I recently took the KCBS Judge Certification Class, and learned quite a bit. However, some of what I learned has me wondering about what constitutes "sculpted meat" that would rise to the level of DQ at a KCBS Comp.

Here are the facts:

Team A has devised a way of preparing their chicken entry that will (in their mind) produce 6 absolutely uniform entries with savory, bite through skin AND moist, tender meat that any judge would score as a perfect entry. Their process, all performed at the event after meat inspection, is such:

Using boneless, skinless breasts, the team cuts/trims the breasts to approximately 2" long X 2" wide X 1/2" thick squares. There is then some seasoning of the breast meat, and skin from another portion of the chicken (parts unknown) is scraped and sized/shaped to completely wrap neatly abound the very symmetrical piece of breast meat referenced above. The scraped skin is attached with "meat glue" to the chicken breasts, and the end product before (and after) cooking is an extremely symmetrical square piece of thin chicken that does not resemble (even remotely) ANY part of a chicken that could be identified with any certainty. Clearly not a breast, or a thigh, or a leg, or a wing..... In fact, it is safe to say that the entry will not remotely resemble any other entry that the judges will sample that day.

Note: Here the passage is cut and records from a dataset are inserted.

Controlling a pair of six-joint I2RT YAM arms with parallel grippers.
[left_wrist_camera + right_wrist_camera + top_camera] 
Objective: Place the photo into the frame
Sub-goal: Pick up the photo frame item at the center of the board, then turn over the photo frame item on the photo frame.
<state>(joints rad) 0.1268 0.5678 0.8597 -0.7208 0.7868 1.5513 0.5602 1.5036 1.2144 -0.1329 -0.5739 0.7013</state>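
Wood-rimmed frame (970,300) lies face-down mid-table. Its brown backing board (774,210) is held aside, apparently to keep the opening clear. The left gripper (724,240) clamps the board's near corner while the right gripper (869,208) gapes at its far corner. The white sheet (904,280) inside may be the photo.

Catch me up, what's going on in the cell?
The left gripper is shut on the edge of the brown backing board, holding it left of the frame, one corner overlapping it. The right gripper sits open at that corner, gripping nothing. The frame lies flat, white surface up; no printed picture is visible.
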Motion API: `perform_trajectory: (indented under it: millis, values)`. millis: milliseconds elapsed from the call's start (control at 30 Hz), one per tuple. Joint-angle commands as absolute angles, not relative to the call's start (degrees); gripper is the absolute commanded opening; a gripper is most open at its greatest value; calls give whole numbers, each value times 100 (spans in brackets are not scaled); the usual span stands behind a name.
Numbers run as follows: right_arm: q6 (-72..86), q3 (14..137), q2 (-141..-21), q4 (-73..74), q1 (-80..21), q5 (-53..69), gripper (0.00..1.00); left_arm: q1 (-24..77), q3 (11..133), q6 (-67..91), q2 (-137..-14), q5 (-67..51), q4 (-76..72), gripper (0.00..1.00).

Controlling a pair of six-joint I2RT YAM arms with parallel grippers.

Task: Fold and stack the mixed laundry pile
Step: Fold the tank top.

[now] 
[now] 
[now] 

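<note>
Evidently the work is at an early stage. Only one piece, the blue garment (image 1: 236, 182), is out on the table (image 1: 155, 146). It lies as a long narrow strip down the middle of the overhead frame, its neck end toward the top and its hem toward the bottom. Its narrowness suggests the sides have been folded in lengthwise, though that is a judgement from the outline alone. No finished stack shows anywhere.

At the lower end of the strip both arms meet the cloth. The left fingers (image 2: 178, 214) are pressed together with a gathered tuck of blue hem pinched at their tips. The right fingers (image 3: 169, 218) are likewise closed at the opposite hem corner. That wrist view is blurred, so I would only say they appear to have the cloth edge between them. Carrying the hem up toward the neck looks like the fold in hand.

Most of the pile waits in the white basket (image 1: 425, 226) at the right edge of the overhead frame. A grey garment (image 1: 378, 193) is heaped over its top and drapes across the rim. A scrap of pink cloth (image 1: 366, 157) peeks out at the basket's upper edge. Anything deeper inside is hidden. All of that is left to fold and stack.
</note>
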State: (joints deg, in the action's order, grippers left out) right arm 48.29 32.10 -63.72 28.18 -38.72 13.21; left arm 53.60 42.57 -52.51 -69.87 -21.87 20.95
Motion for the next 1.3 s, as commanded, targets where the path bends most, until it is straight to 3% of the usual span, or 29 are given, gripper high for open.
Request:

Is this meat sculpted? It is the only entry of its kind, and could make the entry identifiable to a judge as belonging to this specific competitor if the judge was aware that the competitor used this technique. I have discussed this with some other judges, and most seem to suggest that since "cupcake chicken" is an acceptable entry (even though chickens do not have round thighs) that this must also be an acceptable entry.

If it is a valid entry, how (if at all) does the fact that you cannot identify the part of the chicken an entry originated from affect your appearance score?

Thanks for any guidance you might be able to provide.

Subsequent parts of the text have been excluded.